__About this task__. Please write out exactly the lines of the data below from the line holding "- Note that" through the line holding "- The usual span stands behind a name", and leave out the rest.

◆ ◆ ◆ ◆ ◆ ◆ ◆

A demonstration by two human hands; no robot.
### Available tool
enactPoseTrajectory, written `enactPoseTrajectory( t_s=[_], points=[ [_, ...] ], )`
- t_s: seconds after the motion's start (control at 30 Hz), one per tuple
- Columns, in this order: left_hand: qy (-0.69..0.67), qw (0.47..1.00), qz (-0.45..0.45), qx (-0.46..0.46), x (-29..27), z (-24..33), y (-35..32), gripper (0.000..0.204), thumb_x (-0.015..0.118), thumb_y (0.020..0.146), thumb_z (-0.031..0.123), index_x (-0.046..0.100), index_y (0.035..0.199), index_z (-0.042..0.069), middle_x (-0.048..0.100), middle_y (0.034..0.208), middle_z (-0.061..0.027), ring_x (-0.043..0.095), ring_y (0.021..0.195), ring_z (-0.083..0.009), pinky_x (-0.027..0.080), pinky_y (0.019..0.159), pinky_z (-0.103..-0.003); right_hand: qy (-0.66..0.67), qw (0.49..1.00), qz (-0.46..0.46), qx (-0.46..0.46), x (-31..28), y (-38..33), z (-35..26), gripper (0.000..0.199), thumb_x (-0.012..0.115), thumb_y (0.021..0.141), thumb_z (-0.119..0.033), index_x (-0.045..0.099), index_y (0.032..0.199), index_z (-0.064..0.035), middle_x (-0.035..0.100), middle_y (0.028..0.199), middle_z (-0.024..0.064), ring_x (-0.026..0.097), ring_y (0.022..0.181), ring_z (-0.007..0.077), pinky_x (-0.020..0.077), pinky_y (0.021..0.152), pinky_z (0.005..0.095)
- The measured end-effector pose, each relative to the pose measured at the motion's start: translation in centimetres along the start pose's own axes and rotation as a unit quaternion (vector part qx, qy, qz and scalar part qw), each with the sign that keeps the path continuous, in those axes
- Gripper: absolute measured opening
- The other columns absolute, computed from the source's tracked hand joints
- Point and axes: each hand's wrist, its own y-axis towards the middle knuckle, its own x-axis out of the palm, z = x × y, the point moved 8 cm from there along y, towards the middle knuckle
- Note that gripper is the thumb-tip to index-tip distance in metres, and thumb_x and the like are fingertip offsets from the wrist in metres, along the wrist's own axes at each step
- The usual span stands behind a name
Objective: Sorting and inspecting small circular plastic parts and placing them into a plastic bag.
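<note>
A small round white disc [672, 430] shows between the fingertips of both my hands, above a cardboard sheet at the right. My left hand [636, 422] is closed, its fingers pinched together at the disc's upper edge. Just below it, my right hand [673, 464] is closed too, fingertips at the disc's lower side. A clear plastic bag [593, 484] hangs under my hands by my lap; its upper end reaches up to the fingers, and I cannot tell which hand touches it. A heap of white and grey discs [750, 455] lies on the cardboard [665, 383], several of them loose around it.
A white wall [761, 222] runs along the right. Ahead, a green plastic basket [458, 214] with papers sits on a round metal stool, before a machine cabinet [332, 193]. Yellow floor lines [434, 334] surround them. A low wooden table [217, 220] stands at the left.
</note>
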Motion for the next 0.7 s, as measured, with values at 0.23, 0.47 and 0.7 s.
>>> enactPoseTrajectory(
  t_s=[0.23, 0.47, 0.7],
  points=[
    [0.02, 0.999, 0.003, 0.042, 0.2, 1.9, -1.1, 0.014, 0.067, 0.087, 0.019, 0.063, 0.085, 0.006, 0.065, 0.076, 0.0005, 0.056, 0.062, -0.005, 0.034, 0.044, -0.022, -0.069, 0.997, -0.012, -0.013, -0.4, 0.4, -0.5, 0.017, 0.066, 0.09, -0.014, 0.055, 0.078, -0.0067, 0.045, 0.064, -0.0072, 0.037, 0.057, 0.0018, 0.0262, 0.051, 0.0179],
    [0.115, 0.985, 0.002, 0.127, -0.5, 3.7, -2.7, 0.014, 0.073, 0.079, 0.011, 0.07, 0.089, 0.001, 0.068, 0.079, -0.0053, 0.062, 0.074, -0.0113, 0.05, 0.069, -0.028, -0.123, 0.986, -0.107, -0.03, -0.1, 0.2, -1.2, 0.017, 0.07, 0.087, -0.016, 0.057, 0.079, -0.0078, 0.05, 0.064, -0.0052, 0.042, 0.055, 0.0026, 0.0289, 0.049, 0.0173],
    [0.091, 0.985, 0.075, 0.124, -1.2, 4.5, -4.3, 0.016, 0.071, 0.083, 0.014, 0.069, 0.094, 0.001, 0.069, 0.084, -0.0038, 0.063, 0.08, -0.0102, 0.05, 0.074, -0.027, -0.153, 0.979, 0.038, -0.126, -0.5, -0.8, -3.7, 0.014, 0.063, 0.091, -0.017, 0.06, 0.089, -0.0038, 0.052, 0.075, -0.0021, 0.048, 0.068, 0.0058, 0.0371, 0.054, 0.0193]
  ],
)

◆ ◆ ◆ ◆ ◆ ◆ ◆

__Exercise response__.
- Note that gripper is the thumb-tip to index-tip distance in metres, and thumb_x and the like are fingertip offsets from the wrist in metres, along the wrist's own axes at each step
- The usual span stands behind a name

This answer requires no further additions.